Hi
          there,
        
        
        Ever
          since all the Meltdown and Spectre kernel updates and possibly
          also Xen 4.8 updates, we experience crashes of the Dom0 just
          out of the blue. Sometimes after 1 day, sometimes after a few
          days or even 14 days, completely random.
        
        
        We
          have two Dell P730 servers and two Dell P720 servers with this
          behaviour. One thing is that we updated these machine to the
          latest available firmware, because that is the most secure
          way. Then we installed Debian Stretch with Xen 4.8 support
        
        
        We
          have done serveral installs and 4 servers seem to crash pretty
          fast and other don't.
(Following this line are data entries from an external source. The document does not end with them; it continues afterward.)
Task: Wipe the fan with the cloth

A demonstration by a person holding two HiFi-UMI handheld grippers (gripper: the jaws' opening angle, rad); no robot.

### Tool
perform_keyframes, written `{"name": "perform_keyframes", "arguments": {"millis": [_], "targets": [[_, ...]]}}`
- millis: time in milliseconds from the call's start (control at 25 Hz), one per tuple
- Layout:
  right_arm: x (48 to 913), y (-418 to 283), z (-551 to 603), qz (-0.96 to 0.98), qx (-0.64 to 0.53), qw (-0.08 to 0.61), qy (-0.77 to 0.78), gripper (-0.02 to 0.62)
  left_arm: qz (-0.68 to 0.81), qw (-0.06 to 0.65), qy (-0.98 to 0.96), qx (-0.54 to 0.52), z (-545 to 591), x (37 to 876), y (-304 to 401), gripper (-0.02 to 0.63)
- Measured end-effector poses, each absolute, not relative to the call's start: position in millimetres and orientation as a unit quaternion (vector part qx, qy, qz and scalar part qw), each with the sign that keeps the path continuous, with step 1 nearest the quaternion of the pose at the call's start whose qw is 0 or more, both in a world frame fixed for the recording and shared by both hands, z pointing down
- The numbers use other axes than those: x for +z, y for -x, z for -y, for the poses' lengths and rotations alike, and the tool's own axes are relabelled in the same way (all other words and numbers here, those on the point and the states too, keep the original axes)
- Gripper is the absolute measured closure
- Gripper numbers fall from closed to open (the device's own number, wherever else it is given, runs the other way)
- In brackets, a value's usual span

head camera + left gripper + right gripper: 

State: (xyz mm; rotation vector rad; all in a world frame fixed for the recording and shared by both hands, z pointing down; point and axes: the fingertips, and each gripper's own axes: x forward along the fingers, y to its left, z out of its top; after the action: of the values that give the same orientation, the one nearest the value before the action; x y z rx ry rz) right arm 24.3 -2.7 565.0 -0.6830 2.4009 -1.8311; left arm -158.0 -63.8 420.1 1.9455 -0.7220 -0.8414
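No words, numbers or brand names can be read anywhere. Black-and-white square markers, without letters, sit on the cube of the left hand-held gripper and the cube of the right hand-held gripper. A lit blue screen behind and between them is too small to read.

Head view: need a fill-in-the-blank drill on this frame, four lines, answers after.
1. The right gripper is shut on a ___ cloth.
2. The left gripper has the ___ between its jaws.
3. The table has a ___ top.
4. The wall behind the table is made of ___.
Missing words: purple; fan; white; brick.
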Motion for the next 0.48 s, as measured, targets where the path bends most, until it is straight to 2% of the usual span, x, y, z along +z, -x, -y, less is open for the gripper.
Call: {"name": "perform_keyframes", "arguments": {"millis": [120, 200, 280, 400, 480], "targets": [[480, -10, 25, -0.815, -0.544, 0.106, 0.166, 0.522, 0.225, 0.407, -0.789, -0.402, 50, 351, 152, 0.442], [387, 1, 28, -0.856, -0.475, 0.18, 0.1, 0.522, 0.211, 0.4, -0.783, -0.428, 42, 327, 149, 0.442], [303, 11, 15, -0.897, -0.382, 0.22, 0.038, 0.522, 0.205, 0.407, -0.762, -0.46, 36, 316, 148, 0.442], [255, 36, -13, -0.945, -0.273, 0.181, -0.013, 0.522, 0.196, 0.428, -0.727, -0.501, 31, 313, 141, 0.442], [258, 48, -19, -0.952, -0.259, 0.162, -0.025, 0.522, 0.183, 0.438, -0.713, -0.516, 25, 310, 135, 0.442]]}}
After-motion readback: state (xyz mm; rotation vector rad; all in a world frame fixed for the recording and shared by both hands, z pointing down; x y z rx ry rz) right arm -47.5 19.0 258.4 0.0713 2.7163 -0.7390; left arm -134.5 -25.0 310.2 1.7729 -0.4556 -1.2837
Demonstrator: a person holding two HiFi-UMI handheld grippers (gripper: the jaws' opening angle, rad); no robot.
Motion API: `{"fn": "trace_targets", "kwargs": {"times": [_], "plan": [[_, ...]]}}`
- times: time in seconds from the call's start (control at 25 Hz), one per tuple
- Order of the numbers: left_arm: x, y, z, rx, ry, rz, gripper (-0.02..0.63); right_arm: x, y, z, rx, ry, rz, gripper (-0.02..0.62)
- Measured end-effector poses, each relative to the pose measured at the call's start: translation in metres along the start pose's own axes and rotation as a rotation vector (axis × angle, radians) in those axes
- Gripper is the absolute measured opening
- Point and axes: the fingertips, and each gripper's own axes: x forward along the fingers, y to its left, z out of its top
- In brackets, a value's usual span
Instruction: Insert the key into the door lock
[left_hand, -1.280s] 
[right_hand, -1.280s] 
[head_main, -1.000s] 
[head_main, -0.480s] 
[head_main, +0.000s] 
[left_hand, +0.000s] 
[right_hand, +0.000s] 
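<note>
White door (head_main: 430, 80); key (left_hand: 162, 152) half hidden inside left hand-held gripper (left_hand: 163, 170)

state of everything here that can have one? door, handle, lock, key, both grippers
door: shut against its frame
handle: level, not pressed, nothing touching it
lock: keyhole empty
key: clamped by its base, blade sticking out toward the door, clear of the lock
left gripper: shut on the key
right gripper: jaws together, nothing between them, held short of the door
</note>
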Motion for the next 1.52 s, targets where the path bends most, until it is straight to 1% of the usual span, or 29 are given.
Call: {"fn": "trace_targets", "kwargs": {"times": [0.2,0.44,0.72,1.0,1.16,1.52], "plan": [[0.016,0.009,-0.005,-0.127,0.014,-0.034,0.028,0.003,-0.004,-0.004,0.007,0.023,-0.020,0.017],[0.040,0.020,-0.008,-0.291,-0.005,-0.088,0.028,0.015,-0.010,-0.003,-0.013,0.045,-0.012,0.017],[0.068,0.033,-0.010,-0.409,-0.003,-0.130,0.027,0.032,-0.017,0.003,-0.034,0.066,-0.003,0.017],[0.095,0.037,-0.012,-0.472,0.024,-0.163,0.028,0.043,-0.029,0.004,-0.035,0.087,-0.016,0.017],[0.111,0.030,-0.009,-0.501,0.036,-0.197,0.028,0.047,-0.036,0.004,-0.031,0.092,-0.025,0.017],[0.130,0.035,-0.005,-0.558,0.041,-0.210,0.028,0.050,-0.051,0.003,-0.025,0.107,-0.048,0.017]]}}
In the end we think that we can lead it
          back to the xen-4.8.4-pre version being stable and the
          xen-4.8.5-pre being unstable. This was kinda independent of
          the kernel that we were using 4.14 or 4.9.0-8-amd64. This is
          off course all Debian package numbering.
        
        
        As
          last resort  we updated on one server all DomU kernels of our
          Jessie servers on this Dom0 to 4.9.0 from backports instead of
          the 3.16 kernel. For now that seems to work, but the crashes
          are random so it could happen any time again. The idea is that
          these kernels are completely spectre& meltdown unaware and
          might cause trouble in Xen kernel support. I am not sure if
          this is true at all, but we are pretty lost what the actual
          cause is.
        
        
        We
          also tested with CentOS and we also had these crashes there
          with certain combinations of kernel/Xen. The most recent
          updates seem to be more stable tough. The most frustrating
          part is the there is absolutely no logs to be found. No kernel
          oops or what.. the server just resets and boots again.
        
        
        Are
          there others experiencing problems like this? Do you see more
          frequent server/kernel crashes on production servers?